> [PROBLEM]: Only lines with the string "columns" matter here; gather them from the material below.
[Opening SOURCE MATERIAL section]
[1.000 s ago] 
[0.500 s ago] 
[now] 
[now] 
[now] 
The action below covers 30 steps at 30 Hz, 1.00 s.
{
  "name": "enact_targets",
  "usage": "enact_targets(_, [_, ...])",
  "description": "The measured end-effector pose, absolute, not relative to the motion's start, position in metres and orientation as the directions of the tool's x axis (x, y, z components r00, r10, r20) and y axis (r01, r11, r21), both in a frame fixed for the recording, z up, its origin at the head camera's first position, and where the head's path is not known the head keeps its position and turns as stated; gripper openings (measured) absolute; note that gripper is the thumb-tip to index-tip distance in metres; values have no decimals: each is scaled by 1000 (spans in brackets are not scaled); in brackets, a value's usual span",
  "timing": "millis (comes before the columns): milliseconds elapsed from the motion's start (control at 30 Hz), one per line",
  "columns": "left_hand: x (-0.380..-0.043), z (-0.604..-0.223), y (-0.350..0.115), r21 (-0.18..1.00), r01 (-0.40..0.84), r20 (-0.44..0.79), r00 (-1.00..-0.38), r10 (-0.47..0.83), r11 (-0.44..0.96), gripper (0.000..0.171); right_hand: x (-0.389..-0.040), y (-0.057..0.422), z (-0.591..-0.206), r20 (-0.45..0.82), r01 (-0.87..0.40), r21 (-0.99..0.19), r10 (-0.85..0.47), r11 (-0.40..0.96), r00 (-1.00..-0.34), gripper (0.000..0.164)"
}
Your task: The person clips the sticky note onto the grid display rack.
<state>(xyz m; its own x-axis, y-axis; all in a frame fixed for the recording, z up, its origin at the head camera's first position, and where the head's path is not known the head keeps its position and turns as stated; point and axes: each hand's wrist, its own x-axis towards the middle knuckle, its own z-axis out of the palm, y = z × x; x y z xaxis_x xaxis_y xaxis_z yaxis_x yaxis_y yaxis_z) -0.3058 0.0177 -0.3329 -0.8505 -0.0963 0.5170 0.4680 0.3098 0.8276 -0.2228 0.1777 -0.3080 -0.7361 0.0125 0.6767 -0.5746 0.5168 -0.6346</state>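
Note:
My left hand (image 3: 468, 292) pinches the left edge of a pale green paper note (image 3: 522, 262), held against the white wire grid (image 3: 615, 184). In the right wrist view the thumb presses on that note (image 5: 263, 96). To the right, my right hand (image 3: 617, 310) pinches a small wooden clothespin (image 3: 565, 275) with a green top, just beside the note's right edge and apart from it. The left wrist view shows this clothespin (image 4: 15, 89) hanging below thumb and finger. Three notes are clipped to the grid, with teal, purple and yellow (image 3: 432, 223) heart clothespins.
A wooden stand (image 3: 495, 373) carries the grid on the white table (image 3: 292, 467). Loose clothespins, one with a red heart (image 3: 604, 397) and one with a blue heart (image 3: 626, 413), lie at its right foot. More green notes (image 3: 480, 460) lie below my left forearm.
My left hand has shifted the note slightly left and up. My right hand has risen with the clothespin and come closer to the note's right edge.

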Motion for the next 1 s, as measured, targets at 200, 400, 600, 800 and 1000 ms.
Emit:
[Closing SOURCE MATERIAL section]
> [THE ANSWER]:
  "timing": "millis (comes before the columns): milliseconds elapsed from the motion's start (control at 30 Hz), one per line",
  "columns": "left_hand: x (-0.380..-0.043), z (-0.604..-0.223), y (-0.350..0.115), r21 (-0.18..1.00), r01 (-0.40..0.84), r20 (-0.44..0.79), r00 (-1.00..-0.38), r10 (-0.47..0.83), r11 (-0.44..0.96), gripper (0.000..0.171); right_hand: x (-0.389..-0.040), y (-0.057..0.422), z (-0.591..-0.206), r20 (-0.45..0.82), r01 (-0.87..0.40), r21 (-0.99..0.19), r10 (-0.85..0.47), r11 (-0.40..0.96), r00 (-1.00..-0.34), gripper (0.000..0.164)"

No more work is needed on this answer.